THE MEN WHO STARE AT GOATE
(a film review by Mark R. Leeper)

CAPSULE: This is the most bizarre look at how mad the military can be since CATCH 22. The United States military maintains a core of people who claim to have psychic powers. The trappings are fun: men who can run through walls, stare goats to death, and can give deadly forehead taps. But there is not much plot or story here to hang them on. Through the whole film one has the feeling that the real story is just about to begin, but like the original military project, we go nowhere and nothing ever comes of anything. Rating: high +1 (-4 to +4) or 6/10

"More of this is true than you would believe." This is the statement that starts the film. Perhaps it is true, and it might not take a lot to convince me. Back when I was working for a major telecommunications corporation the management invested heavily in pseudo-scientific pop-psychology exercises and the medical department touted the value of magnetic bracelets. The moral is that people in positions of responsibility are easily fooled by others and by themselves.

There was a time that both the Americans and the Soviets believed that there might actually be some truth to psychic claims and both sides did what in retrospect were absurd experiments in parapsychology. Perhaps to some degree it made sense. There may be a very low probability that anybody could prove and exploit mystic powers, but if there was truth to the claims neither side could afford to allow the other to gain a large psychic advantage. THE MEN WHO STARE AT GOATS is a fiction film based on the supposedly non-fiction book of the same title by Jon Ronson. It is about the bizarre cadre of men who claimed to have psychic powers who were paid by the government to see if they could find a strategic use of these mystical powers.

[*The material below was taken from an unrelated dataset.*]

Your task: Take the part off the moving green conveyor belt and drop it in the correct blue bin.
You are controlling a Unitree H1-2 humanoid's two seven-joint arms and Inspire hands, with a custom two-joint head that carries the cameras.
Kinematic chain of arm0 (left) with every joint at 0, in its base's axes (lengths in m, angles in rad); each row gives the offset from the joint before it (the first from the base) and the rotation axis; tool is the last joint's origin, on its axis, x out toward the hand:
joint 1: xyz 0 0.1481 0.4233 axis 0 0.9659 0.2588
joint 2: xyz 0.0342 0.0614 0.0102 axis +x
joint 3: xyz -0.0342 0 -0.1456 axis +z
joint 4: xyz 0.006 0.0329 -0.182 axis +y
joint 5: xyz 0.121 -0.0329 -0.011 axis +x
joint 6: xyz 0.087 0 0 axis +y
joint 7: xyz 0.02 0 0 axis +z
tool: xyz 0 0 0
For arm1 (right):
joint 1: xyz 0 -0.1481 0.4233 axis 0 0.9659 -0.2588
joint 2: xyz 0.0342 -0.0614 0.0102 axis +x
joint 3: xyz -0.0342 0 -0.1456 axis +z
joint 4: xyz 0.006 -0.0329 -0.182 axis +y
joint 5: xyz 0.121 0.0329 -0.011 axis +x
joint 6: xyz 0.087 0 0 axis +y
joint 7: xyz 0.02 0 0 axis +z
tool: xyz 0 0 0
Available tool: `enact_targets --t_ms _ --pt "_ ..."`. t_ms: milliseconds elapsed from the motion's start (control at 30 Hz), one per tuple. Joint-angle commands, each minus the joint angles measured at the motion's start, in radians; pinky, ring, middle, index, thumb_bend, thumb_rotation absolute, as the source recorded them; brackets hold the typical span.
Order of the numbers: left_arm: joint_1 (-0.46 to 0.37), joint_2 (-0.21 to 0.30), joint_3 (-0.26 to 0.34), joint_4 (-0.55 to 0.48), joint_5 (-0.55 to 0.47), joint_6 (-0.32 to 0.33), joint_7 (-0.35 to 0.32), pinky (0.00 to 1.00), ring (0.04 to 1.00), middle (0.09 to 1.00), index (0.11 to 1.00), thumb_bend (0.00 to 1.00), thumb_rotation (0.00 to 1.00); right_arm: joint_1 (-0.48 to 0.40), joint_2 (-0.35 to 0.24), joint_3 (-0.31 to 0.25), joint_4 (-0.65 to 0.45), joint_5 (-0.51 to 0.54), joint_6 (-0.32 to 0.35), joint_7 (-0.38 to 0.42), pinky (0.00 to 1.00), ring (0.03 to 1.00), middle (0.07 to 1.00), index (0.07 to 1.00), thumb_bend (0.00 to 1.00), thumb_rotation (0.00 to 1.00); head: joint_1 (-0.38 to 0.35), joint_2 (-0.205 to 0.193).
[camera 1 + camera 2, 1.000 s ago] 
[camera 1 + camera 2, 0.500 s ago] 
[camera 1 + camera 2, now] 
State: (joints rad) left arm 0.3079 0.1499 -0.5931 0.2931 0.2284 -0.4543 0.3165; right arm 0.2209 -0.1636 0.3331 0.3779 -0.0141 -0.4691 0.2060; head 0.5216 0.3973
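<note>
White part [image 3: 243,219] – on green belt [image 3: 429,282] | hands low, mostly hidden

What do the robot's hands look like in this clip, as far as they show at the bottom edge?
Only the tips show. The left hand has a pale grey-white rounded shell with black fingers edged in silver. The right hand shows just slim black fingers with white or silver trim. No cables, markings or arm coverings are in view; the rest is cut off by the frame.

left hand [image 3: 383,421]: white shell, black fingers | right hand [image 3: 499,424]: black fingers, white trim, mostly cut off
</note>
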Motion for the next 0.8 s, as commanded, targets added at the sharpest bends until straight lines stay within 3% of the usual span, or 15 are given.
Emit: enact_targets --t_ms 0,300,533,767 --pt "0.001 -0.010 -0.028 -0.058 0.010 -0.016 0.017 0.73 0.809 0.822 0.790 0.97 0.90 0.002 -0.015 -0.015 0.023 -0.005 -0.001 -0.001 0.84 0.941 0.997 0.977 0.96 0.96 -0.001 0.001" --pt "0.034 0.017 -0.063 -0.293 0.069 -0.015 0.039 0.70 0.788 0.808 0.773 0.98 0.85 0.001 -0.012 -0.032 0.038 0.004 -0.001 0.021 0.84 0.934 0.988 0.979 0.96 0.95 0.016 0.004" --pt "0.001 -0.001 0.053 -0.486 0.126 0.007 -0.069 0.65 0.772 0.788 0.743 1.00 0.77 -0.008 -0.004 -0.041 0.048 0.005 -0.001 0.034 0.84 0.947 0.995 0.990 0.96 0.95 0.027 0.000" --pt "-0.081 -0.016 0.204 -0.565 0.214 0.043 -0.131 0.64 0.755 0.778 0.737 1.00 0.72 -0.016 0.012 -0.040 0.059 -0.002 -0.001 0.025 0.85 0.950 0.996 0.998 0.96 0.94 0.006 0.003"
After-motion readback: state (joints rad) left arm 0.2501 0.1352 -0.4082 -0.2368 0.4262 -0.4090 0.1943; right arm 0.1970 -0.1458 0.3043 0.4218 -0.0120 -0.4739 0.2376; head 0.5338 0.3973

Bob Wilton (played by Ewan McGregor) is a Michigan newspaperman sent to interview a local man who claims to have the power to kill hamsters by just staring at them. He claims to have used this power in the military and to have known a very gifted psychic at that time. That was Lyn Cassady. Later Wilton coincidentally meets Cassady (George Clooney, looking like J. Jonah Jameson from SPIDER-MAN) and travels with him to Iraq to see him use his claimed powers. The story follows their current adventures in Iraq and in flashback tell Cassady's story in the experimental "New Earth Army." This elite group, led by the Timothy Leary wannabe Bill Django (Jeff Bridges) who trains his people to read minds, pass through solid walls, and to kill with a stare or a tap on the forehead. Meanwhile another bizarre psychic, Larry Hooper (Kevin Spacey), tries to use the situation for his own advancement.

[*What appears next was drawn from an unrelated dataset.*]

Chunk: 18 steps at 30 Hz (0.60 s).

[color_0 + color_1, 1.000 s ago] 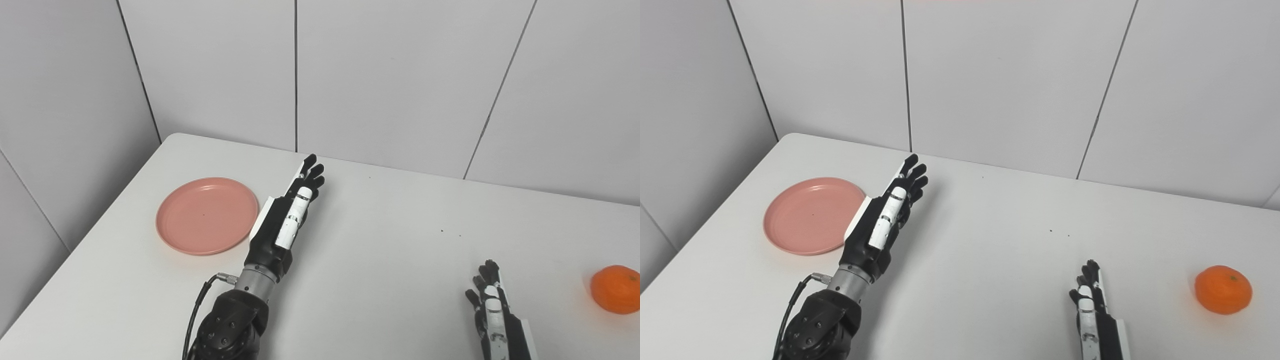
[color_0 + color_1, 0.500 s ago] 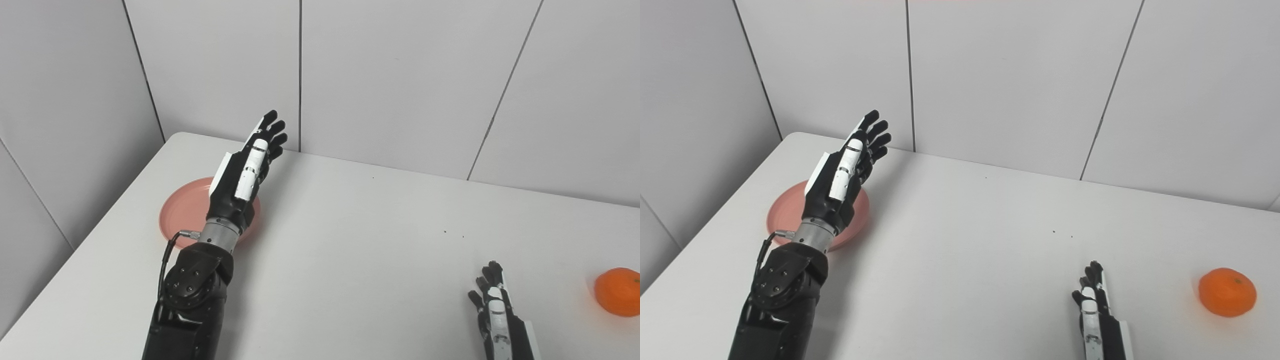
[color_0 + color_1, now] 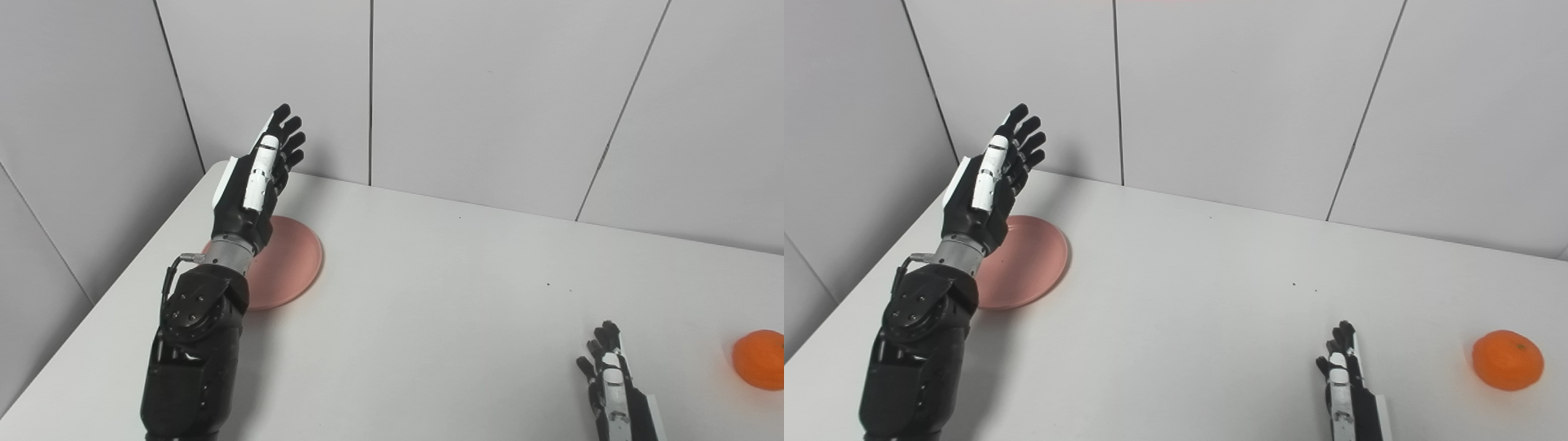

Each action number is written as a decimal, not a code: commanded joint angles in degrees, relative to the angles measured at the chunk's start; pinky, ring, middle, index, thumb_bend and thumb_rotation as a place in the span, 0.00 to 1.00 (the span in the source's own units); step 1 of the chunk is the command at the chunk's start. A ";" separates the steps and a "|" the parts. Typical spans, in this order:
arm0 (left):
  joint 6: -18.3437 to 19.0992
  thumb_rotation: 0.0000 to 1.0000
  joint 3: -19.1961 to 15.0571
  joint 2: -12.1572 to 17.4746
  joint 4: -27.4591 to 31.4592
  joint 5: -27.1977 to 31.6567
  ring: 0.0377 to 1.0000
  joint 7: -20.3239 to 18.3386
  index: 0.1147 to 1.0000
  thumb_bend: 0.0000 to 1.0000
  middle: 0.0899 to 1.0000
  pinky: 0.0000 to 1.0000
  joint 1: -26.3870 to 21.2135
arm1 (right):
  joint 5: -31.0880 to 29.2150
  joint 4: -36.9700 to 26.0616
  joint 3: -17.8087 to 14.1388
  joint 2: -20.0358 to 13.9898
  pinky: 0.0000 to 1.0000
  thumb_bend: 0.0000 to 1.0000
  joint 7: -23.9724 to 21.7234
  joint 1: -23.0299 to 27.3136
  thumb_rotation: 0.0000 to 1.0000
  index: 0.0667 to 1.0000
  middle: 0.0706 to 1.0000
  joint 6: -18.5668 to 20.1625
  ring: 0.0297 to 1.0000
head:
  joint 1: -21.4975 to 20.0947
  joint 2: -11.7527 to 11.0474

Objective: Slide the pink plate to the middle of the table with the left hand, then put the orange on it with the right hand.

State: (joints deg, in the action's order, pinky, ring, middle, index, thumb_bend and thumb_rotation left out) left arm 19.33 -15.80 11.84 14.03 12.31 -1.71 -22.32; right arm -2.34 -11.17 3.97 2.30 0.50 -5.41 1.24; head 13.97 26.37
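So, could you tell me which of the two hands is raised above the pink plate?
The left hand, open with fingers spread, is lifted over the pink plate. The right hand waits low by the near table edge, beside the orange.

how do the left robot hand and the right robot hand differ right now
The left robot hand is raised high over the far left corner, above the pink plate; the right robot hand sits low at the picture's bottom edge, near the orange. The left arm shows from forearm to fingertips, while only the right hand's fingers and palm show. Both are open, fingers extended, holding nothing.
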 commanded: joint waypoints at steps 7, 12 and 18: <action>-0.29 1.00 -3.31 3.98 -1.30 2.73 0.93 0.92 0.91 0.37 0.94 0.92 -3.37 | -0.25 -1.43 -0.32 -0.40 1.00 0.17 -0.69 0.50 1.00 1.00 1.00 -0.64 1.00 | 0.44 -0.07; -0.40 1.00 -5.04 6.07 -3.41 5.15 0.92 0.34 0.90 0.37 0.93 0.92 -3.04 | -0.64 -0.93 -0.44 -0.36 1.00 0.16 -0.75 0.35 1.00 1.00 1.00 -1.65 1.00 | 0.64 -0.69; 0.84 1.00 -6.71 7.60 -4.58 6.43 0.91 1.12 0.88 0.35 0.90 0.91 -2.80 | -0.57 -0.46 -0.45 -0.63 1.00 0.17 -0.84 0.51 1.00 1.00 1.00 -1.71 1.00 | 1.00 -0.97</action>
State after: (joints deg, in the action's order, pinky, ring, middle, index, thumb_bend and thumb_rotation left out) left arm 20.11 -22.03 17.65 8.92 17.91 -0.71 -23.33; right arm -2.76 -11.06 3.75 1.99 0.45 -5.40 1.20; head 14.94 25.40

The problem with Peter Straughan's adaptation of the book by Jon Ronson is that in spite of its shocking view, and its eccentric characters and situations, the promised story never forms itself. The viewer (and the main character) just spends some time among some strange people. We see a few short segments that tell some of what happens in the training, but it is all kept at arm's distance. Rather than moving toward any sort of conclusion about all that has happened, the film builds to an uninteresting episode of group LSD in the Iraqi desert and then suddenly the film is over.

This film could have been a very sharp attack on the credulity of the leaders of the United States military, a sort of latter-day DR. STRANGELOVE. But it ends up squishy-soft and undirected. Where it should be saying this was a waste of taxpayer money, THE MEN WHO STARE AT GOATS just says that there are some real wackos in the world. But you probably knew that already. I rate it a high +1 on the -4 to +4 scale or 6/10.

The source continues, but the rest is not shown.